**Data supplied:**
********************

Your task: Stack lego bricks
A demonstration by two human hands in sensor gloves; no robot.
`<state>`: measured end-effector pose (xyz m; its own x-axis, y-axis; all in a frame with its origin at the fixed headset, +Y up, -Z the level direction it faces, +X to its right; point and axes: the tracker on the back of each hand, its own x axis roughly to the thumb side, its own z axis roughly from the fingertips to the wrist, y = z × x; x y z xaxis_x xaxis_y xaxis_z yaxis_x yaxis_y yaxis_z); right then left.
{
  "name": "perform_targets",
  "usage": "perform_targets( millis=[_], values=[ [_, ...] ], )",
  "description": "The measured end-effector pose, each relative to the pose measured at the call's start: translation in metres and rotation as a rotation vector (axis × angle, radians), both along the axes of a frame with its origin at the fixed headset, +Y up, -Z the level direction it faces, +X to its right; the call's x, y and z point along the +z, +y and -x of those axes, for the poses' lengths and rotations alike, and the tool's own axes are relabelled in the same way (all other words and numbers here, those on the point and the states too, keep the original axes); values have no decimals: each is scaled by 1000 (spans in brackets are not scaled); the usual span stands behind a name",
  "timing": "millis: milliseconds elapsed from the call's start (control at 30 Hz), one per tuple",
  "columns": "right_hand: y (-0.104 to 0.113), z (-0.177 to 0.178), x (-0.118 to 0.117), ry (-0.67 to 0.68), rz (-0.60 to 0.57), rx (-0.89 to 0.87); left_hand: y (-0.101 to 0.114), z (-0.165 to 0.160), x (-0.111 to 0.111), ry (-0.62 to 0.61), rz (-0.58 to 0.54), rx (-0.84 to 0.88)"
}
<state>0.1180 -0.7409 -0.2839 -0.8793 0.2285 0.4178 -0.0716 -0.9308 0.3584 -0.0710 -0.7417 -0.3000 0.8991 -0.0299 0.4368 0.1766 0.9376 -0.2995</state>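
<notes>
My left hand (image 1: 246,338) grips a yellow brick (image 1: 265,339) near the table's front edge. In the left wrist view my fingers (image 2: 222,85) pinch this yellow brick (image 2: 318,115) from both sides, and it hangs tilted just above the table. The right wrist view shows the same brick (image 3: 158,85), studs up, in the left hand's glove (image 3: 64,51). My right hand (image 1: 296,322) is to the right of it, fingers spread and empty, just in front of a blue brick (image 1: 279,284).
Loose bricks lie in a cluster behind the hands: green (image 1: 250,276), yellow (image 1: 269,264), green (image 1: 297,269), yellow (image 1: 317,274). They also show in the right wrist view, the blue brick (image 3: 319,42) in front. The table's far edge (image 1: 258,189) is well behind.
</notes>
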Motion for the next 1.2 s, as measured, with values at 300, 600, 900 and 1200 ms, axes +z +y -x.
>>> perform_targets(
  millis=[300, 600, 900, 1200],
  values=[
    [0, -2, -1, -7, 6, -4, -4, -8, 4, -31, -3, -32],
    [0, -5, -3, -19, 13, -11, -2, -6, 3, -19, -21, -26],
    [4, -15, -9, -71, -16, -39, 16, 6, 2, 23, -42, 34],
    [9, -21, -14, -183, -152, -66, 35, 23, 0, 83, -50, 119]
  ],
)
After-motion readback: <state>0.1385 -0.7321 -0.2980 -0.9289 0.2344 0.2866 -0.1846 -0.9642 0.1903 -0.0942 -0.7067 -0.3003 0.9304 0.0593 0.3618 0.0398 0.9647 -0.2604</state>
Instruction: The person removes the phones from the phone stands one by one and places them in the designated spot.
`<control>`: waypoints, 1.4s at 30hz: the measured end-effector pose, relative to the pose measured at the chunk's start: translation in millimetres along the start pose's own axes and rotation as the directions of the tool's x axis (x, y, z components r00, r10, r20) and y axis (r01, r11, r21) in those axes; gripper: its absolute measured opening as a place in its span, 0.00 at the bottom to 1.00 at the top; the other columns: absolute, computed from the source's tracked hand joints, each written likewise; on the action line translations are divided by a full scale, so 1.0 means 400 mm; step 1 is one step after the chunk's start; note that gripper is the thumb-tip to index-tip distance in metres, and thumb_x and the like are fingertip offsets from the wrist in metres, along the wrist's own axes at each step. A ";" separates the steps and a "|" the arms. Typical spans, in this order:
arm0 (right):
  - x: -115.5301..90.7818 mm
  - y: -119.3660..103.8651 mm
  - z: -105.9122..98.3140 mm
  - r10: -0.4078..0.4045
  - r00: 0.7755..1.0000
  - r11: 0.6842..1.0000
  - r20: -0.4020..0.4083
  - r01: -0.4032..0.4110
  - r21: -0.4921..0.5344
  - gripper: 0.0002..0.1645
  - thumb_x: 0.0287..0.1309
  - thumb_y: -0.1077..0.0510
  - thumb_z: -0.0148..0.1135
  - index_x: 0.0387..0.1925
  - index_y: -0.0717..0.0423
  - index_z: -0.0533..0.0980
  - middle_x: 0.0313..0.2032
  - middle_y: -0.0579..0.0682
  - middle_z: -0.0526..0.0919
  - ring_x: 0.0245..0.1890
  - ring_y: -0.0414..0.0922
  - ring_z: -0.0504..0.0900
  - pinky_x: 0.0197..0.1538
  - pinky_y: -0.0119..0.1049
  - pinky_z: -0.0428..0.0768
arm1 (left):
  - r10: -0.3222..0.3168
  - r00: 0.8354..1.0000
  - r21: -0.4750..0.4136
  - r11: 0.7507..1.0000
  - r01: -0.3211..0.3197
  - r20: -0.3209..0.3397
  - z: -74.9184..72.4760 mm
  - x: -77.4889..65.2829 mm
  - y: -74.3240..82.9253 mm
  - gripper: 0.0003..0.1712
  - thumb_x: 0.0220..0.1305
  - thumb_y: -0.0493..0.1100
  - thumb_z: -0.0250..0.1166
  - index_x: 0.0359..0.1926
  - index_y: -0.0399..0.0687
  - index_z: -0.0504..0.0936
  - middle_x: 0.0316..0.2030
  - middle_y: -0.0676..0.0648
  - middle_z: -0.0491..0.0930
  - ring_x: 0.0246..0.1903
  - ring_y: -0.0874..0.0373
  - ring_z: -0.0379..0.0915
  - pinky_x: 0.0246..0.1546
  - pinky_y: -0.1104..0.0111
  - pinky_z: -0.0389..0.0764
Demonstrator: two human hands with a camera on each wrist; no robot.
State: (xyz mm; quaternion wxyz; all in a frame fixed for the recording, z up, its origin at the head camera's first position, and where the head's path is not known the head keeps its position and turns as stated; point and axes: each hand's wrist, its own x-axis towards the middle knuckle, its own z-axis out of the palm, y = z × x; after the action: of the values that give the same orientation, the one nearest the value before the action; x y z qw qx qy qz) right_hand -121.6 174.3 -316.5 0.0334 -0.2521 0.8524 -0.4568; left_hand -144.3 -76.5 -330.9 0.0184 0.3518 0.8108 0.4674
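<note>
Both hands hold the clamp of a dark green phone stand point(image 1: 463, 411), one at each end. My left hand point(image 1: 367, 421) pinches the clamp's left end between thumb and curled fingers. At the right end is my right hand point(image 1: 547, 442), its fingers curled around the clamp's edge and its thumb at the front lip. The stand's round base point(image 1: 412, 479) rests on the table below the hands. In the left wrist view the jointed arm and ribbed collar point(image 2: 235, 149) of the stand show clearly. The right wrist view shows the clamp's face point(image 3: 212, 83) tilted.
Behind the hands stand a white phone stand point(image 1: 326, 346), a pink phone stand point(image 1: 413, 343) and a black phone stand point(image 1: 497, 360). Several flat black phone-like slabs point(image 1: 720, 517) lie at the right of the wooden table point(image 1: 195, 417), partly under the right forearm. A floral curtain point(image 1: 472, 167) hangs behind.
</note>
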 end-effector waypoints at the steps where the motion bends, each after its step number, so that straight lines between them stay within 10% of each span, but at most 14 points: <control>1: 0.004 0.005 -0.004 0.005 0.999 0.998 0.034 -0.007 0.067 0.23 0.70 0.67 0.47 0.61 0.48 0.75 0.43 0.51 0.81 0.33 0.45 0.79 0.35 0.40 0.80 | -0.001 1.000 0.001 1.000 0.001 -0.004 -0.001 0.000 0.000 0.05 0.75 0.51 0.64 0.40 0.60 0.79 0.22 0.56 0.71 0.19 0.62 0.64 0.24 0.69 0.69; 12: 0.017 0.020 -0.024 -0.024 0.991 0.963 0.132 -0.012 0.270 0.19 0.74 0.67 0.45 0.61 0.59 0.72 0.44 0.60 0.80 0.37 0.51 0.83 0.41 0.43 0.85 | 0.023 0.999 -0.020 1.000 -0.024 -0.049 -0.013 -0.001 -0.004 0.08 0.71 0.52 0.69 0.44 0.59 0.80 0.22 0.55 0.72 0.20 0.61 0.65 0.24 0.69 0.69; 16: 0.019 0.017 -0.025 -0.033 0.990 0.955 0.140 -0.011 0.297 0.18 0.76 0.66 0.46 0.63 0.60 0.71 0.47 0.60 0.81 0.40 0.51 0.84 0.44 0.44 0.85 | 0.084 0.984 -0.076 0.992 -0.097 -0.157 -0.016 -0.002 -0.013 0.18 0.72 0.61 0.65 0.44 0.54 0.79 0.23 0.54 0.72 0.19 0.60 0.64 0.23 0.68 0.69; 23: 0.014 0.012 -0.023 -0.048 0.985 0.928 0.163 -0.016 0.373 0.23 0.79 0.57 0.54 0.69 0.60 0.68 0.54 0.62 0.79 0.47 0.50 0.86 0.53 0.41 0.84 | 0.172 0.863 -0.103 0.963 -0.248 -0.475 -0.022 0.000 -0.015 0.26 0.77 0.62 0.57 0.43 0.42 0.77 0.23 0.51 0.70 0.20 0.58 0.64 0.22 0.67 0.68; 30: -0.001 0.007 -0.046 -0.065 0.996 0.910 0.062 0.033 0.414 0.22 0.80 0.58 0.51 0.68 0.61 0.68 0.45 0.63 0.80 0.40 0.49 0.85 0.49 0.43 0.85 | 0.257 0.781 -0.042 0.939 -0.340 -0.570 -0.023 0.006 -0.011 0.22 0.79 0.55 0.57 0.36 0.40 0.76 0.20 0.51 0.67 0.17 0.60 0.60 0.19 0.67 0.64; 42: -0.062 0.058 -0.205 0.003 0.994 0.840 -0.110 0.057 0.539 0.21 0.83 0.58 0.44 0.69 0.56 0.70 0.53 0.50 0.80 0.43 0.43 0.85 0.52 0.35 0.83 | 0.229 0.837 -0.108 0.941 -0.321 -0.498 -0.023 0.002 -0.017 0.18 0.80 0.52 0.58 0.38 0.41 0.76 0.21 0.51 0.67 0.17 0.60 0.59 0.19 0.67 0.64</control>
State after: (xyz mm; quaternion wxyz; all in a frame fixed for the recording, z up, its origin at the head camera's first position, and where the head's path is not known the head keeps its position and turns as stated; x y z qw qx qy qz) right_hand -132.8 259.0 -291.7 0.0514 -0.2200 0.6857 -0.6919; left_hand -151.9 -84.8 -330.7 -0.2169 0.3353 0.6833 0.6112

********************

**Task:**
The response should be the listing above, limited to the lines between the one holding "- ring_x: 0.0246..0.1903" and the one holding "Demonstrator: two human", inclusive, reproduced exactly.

**Result below:**
  - ring_x: 0.0246..0.1903
  - ring_y: -0.0874..0.0373
  - ring_z: -0.0379..0.0915
  - pinky_x: 0.0246..0.1546
  - pinky_y: -0.1104..0.0111
  - pinky_z: -0.0389..0.0764
Demonstrator: two human hands with a camera on each wrist; no robot.

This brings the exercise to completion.